[Assigned task]
Search the data for the string "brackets" and extract every line where it appears.

Recorded data below:

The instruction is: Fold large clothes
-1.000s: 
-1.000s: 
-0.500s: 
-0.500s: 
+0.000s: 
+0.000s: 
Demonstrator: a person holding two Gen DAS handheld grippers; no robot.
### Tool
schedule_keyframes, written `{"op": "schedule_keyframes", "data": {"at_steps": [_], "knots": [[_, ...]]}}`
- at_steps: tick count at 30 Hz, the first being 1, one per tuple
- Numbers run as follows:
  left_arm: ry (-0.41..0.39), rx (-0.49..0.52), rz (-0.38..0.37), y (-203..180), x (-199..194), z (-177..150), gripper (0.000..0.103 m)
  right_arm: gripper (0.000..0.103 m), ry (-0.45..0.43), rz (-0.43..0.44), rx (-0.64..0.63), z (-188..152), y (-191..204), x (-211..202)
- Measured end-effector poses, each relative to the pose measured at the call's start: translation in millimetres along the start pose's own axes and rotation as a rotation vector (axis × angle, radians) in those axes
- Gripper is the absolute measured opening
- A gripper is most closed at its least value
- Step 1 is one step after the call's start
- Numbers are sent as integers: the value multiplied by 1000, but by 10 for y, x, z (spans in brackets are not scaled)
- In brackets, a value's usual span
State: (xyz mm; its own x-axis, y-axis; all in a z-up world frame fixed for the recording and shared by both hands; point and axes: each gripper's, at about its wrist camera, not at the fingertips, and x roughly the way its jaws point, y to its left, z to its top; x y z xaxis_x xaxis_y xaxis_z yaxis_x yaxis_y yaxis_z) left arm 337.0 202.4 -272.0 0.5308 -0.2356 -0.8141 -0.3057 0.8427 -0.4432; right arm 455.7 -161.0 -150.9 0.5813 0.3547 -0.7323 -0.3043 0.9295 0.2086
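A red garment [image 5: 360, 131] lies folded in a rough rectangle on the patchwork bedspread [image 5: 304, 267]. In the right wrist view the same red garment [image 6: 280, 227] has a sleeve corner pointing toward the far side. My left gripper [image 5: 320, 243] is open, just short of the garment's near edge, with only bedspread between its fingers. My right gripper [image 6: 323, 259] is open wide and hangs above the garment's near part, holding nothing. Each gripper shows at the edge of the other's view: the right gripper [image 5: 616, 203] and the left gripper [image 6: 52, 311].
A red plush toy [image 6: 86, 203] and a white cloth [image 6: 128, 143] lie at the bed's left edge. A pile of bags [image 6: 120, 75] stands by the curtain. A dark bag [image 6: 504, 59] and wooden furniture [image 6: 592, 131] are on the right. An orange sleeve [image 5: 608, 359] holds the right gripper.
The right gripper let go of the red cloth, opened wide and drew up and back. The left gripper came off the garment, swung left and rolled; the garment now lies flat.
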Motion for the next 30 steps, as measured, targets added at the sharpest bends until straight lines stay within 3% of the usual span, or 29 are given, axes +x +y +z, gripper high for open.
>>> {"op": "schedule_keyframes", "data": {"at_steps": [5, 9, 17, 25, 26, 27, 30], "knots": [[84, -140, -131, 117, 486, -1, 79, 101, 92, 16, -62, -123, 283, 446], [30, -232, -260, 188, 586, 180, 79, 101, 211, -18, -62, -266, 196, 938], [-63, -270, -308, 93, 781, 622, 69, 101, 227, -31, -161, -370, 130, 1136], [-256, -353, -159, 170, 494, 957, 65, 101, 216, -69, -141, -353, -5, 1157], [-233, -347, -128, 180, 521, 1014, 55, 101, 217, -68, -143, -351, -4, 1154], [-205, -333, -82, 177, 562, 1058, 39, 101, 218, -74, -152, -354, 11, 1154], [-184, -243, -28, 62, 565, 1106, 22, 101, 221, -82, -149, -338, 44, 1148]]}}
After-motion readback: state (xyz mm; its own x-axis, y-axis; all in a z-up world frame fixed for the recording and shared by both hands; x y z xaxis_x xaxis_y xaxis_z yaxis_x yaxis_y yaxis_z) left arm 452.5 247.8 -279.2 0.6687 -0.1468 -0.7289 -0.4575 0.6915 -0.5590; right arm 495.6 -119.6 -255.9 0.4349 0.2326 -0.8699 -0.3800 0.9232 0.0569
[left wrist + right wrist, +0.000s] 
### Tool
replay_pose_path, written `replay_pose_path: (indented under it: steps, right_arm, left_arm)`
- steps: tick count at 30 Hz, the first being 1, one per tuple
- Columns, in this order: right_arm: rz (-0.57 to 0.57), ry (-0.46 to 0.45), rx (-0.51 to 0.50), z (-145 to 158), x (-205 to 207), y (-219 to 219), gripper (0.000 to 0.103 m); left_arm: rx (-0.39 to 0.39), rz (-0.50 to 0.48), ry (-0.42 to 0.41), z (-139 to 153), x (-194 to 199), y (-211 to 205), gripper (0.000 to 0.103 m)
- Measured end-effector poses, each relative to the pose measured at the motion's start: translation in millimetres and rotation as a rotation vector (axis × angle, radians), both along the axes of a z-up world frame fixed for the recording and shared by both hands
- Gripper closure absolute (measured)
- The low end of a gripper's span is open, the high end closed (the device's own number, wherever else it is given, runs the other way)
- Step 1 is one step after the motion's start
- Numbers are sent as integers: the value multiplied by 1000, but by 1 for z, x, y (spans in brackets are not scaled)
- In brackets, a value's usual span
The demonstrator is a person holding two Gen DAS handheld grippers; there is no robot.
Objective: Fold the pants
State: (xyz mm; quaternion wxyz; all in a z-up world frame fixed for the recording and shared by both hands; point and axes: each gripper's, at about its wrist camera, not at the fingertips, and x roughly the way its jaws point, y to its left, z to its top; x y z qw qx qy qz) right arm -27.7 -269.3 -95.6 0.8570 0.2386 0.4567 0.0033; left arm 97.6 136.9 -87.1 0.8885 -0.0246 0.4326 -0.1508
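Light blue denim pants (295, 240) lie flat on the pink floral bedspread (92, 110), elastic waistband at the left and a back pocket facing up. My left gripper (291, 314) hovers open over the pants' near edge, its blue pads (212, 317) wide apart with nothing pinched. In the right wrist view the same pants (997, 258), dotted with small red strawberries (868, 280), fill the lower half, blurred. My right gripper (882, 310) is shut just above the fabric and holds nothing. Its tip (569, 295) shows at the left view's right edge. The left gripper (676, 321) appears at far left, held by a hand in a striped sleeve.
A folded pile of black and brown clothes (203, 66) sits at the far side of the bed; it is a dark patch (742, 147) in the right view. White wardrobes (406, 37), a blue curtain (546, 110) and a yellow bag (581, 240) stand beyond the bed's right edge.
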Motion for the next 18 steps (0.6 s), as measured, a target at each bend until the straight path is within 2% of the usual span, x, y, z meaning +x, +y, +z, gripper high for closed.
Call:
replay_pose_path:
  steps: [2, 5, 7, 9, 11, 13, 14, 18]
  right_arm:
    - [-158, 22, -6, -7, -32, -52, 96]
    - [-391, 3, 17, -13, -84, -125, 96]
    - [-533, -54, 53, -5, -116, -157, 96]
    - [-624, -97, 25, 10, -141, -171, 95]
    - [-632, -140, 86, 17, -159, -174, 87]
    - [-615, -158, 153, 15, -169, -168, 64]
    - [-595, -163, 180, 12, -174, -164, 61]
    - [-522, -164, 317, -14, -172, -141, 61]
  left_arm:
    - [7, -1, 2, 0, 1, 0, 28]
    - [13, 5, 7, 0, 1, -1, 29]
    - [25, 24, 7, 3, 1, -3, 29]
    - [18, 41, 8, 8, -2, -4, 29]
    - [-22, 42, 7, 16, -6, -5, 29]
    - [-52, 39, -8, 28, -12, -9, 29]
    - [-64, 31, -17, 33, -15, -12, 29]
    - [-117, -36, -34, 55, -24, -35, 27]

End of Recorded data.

[Response to the exercise]
- Numbers are sent as integers: the value multiplied by 1000, but by 10 for y, x, z (spans in brackets are not scaled)
- In brackets, a value's usual span
- Numbers are sent as integers: the value multiplied by 1000, but by 1 for z, x, y (spans in brackets are not scaled)
- In brackets, a value's usual span

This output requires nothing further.